Example 5 demonstrates that commands used in configuration mode change only the running configuration in RAM. The example shows the following concepts and steps:

• Step 1. The example begins with both the running and startup-config having the same hostname, per the hostname hannah command.
• Step 2. The hostname is changed in configuration mode using the hostname jessie command.
• Step 3. The show running-config and show startup-config commands show the fact that the hostnames are now different, with the hostname jessie command found only in the running-config.

The configuration process updates the running-config file, which is lost if the router loses power or is reloaded.

Clearly, IOS needs to provide us a way to copy the running configuration so that it will not be lost, so it will be used the next time the switch reloads or powers on.

For instance, Example 5 ended with a different running configuration (with the hostname jessie command) versus the startup configuration.

In short, the EXEC command copy running-config startup-config backs up the running-config to the startup-config file. This command overwrites the current startup-config file with what is currently in the running-configuration file.

In addition, in lab, you may want to just get rid of all existing configuration and start over with a clean configuration. To do that, you can erase the startup-config file using three different commands:

write erase
erase startup-config
erase nvram:

Once the startup-config file is erased, you can reload or power off/on the switch, and it will boot with the now-empty startup configuration.
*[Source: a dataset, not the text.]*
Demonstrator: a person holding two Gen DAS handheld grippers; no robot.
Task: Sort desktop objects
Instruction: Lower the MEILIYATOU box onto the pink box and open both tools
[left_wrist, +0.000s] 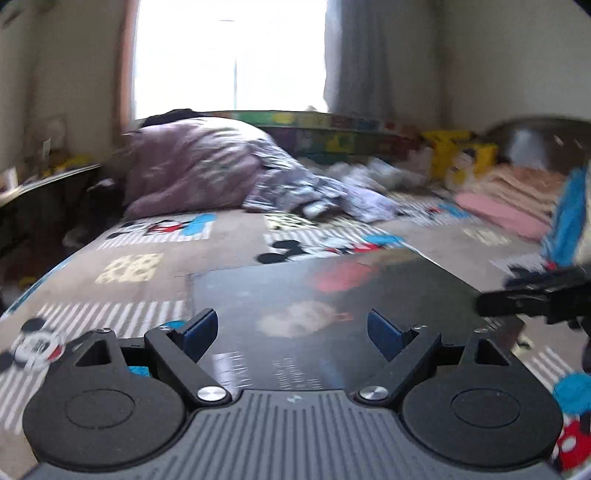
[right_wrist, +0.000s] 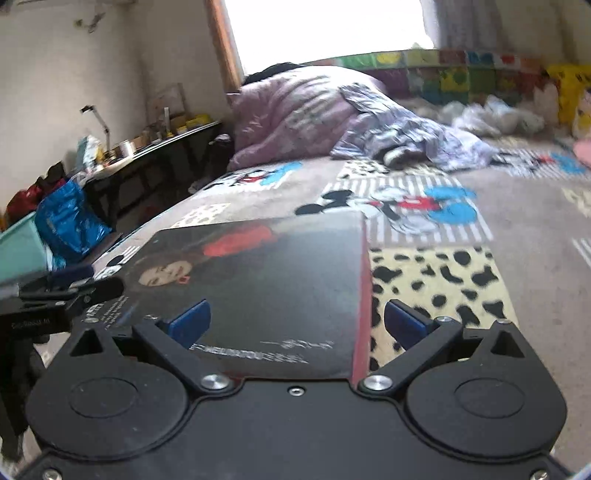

Note that Cisco IOS does not have a command that erases the contents of the running-config file. To clear out the running-config file, simply erase the startup-config file, and then reload the switch, and the running-config will be empty at the end of the process.

NOTE: Cisco uses the term reload to refer to what most PC operating systems call rebooting or restarting. In each case, it is a re-initialization of the software. The reload EXEC command causes a switch to reload.